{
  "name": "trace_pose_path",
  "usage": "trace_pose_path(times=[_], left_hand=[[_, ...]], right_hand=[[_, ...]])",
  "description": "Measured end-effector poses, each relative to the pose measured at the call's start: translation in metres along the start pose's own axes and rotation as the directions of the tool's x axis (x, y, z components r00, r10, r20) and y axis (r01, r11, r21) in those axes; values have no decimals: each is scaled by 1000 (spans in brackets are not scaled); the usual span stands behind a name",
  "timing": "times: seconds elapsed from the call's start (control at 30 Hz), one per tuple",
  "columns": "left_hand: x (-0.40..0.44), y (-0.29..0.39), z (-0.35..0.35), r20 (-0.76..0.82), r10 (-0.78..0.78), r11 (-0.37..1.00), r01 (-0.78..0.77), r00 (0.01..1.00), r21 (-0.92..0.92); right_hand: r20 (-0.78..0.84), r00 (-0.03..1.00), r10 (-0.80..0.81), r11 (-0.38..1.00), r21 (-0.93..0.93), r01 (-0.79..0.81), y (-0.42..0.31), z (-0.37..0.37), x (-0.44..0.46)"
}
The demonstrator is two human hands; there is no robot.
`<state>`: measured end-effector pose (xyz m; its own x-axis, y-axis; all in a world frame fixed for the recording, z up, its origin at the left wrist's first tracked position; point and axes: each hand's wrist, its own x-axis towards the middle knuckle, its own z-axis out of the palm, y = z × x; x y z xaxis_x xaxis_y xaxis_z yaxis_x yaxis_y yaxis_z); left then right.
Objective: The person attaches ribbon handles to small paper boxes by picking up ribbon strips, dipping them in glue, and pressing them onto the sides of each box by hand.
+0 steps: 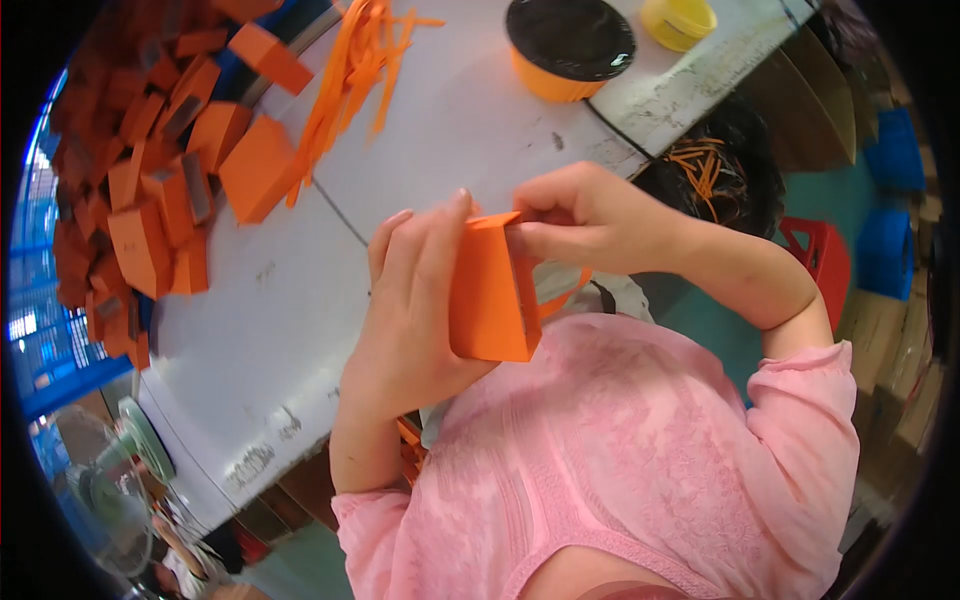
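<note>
1. The left hand grips the orange box around its left side. Its fingers extend upward along this side, away from the body, and the base of the hand is against the lower left corner.

2. The right hand is closed, with the thumb and bent fingers pinching at the upper right edge of the same box. Exactly which part is between the fingertips is hidden.

3. The box is held between the two hands, in front of the chest – to the right of the left hand, and below and to the left of the right hand. Its long axis goes nearly from the body outward, leaning a little: the far end points away from the person, the near end towards the pink shirt. A broad face looks to the camera, and a narrow side with a dark edge is turned to the right.

4. Just beside this narrow side is a curved orange strip.

5. Beyond the hands is the pale surface. It carries a pile of orange boxes at far left, a bundle of orange strips next to them, and – farther to the right – an orange tub with black top near a yellow container.
</note>
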<state>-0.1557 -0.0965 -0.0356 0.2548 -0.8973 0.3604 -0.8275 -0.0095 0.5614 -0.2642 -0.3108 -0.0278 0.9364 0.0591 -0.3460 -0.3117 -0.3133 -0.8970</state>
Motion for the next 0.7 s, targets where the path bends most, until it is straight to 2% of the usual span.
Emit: trace_pose_path(times=[0.07,0.1,0.13,0.17,0.2,0.23,0.27,0.3,0.37,0.4,0.43,0.5,0.53,0.57,0.6,0.67,0.7], left_hand=[[-12,-8,-6,12,-165,908,156,986,-388],[-17,-15,-11,-4,-202,906,185,979,-380],[-21,-21,-15,52,-201,850,200,978,-486],[-23,-27,-18,104,-188,780,213,977,-588],[-24,-30,-21,140,-143,753,200,980,-627],[-24,-33,-22,132,-158,753,206,978,-625],[-23,-35,-22,159,-60,734,151,986,-662],[-24,-36,-22,179,42,709,97,983,-699],[-36,-50,-26,162,9,763,98,987,-639],[-42,-56,-32,150,-15,811,100,989,-577],[-48,-52,-44,135,-18,820,92,991,-565],[-65,-29,-68,23,-227,788,198,974,-583],[-65,-15,-65,-34,-221,854,177,975,-490],[-63,0,-51,-46,-229,853,178,972,-491],[-58,13,-30,-135,-293,906,231,946,-354],[-59,12,10,-246,-348,930,300,905,-211],[-67,-5,40,-392,-399,913,318,829,-257]], right_hand=[[-46,999,-27,982,184,35,-1,-7,1],[-108,966,-234,919,298,256,9,-14,4],[-206,911,-357,926,53,374,1,-12,5],[-271,827,-493,869,-201,452,-10,-11,4],[-248,833,-494,868,-191,458,-17,-5,8],[-151,720,-677,712,-381,589,-26,3,15],[-20,581,-814,498,-538,680,-31,9,20],[-10,578,-816,494,-533,687,-33,12,23],[194,493,-848,240,-690,683,-38,16,32],[197,520,-831,224,-737,637,-37,15,34],[211,505,-837,204,-736,646,-34,14,34],[28,636,-771,315,-852,419,-30,17,34],[-29,634,-773,365,-837,407,-31,22,36],[-14,634,-773,357,-836,417,-34,32,37],[-64,634,-770,430,-786,443,-37,42,39],[-118,645,-755,553,-644,528,-44,61,45],[-104,644,-758,545,-644,537,-44,64,50]])
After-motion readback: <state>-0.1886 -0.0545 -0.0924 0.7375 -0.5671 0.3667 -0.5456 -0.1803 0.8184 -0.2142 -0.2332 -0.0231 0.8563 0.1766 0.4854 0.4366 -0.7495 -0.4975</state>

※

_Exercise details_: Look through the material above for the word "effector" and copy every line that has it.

_Task result_:
  "description": "Measured end-effector poses, each relative to the pose measured at the call's start: translation in metres along the start pose's own axes and rotation as the directions of the tool's x axis (x, y, z components r00, r10, r20) and y axis (r01, r11, r21) in those axes; values have no decimals: each is scaled by 1000 (spans in brackets are not scaled); the usual span stands behind a name",
`<state>`: measured end-effector pose (xyz m; its own x-axis, y-axis; all in a world frame fixed for the recording, z up, its origin at the left wrist's first tracked position; point and axes: each hand's wrist, its own x-axis towards the middle knuckle, its own z-axis out of the palm, y = z × x; x y z xaxis_x xaxis_y xaxis_z yaxis_x yaxis_y yaxis_z); left then right.

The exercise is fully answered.